DATA:

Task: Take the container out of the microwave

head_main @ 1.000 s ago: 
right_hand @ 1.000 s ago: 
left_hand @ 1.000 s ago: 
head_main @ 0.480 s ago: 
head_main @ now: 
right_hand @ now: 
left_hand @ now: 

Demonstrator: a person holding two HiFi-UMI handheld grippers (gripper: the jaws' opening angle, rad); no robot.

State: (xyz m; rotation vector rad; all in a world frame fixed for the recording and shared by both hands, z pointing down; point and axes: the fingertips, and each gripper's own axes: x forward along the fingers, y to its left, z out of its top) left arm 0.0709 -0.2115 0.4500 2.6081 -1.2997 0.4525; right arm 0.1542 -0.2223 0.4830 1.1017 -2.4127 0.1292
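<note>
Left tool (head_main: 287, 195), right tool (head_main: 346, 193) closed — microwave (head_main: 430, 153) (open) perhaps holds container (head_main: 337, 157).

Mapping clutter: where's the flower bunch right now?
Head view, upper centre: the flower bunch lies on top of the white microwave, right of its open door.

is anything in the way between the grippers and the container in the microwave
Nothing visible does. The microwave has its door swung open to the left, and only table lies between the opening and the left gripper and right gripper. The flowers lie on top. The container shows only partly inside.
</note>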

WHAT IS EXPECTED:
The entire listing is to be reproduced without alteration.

TASK OUTPUT:
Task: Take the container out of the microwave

head_main @ 1.000 s ago: 
right_hand @ 1.000 s ago: 
left_hand @ 1.000 s ago: 
head_main @ 0.480 s ago: 
head_main @ now: 
right_hand @ now: 
left_hand @ now: 

Demonstrator: a person holding two HiFi-UMI handheld grippers (gripper: the jaws' opening angle, rad); no robot.

State: (xyz m; rotation vector rad; all in a world frame fixed for the recording and shared by both hands, z pointing down; point and axes: the fingertips, and each gripper's own axes: x forward along the fingers, y to its left, z out of its top) left arm 0.0709 -0.2115 0.4500 2.6081 -1.2997 0.4525; right arm 0.1542 -0.2223 0.4830 1.1017 -2.4127 0.1292
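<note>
Left tool (head_main: 287, 195), right tool (head_main: 346, 193) closed — microwave (head_main: 430, 153) (open) perhaps holds container (head_main: 337, 157).

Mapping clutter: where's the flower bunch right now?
Head view, upper centre: the flower bunch lies on top of the white microwave, right of its open door.

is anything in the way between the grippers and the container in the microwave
Nothing visible does. The microwave has its door swung open to the left, and only table lies between the opening and the left gripper and right gripper. The flowers lie on top. The container shows only partly inside.
</note>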

This exercise is now finished.